Cyanophycin is a bacterial biopolymer used for storage of fixed nitrogen. It is composed of a backbone of L-aspartate residues with L-arginines attached to each of their side chains. Cyanophycin is produced by cyanophycin synthetase 1 (CphA1) using Arg, Asp and ATP, and is degraded in two steps. First, cyanophycinase breaks down the backbone peptide bonds, releasing β-Asp-Arg dipeptides. Then, these dipeptides are broken down into free Asp and Arg by enzymes with isoaspartyl dipeptidase activity. Two bacterial enzymes are known to possess promiscuous isoaspartyl dipeptidase activity: isoaspartyl dipeptidase (IadA) and isoaspartyl aminopeptidase (IaaA). We performed a bioinformatic analysis to investigate whether genes for cyanophycin metabolism enzymes cluster together or are spread around the microbial genomes.

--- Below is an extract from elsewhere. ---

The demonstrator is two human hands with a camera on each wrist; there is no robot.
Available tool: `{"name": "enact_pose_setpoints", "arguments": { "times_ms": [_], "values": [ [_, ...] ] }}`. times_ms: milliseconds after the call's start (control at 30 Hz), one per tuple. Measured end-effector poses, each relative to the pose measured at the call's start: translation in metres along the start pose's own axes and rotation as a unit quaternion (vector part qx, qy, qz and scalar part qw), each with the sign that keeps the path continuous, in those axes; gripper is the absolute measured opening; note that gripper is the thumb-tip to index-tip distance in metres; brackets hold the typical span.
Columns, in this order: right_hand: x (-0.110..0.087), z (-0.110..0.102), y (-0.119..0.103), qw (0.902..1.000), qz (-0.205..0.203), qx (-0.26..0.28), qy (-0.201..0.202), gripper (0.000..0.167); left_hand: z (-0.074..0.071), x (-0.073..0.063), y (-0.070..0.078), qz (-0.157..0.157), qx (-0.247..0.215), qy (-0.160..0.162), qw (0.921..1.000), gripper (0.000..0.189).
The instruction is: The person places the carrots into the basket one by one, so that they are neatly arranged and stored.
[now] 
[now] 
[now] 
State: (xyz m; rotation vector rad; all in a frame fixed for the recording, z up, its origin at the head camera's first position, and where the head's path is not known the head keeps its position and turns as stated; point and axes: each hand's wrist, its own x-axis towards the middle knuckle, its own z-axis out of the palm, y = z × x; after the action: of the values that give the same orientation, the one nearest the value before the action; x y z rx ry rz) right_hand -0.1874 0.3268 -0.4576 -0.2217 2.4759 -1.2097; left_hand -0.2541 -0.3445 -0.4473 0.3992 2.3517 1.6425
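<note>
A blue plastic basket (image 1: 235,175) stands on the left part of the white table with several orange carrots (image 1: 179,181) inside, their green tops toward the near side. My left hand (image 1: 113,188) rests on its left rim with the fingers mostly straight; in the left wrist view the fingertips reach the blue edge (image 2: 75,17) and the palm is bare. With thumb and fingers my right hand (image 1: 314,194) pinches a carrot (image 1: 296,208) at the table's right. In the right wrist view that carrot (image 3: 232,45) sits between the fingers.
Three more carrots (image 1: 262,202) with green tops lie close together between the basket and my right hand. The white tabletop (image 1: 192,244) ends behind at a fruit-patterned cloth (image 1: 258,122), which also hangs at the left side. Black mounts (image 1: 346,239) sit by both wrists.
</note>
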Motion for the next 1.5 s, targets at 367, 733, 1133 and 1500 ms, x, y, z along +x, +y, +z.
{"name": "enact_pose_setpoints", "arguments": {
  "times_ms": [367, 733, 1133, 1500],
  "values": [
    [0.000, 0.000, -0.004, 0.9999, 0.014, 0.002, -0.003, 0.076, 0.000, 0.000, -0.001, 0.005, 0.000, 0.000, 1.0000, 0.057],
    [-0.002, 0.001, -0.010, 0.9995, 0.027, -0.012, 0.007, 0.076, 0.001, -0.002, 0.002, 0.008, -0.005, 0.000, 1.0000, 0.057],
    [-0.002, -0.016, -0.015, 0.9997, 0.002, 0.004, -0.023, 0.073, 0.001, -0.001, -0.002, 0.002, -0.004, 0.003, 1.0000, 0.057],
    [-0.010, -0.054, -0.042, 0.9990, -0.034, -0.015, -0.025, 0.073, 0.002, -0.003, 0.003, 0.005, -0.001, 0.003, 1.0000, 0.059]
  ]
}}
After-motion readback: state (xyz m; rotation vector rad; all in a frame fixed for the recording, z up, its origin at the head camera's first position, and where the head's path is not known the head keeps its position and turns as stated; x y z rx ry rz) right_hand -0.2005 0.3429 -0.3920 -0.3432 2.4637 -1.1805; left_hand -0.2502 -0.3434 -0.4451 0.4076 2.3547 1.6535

Many genomes showed incomplete contingents of known cyanophycin metabolizing genes, with different patterns in various bacterial clades. Cyanophycin synthetase and cyanophycinase are usually clustered together when recognizable genes for each are found within a genome. Cyanophycinase and isoaspartyl dipeptidase genes typically cluster within genomes lacking cphA1. About one-third of genomes with genes for CphA1, cyanophycinase and IaaA show these genes clustered together, while the proportion is around one-sixth for CphA1, cyanophycinase and IadA. We used X-ray crystallography and biochemical studies to characterize an IadA and an IaaA from two such clusters, in Leucothrix mucor and Roseivivax halodurans, respectively. The enzymes retained their promiscuous nature, showing that being associated with cyanophycin-related genes did not make them specific for β-Asp-Arg dipeptides derived from cyanophycin degradation.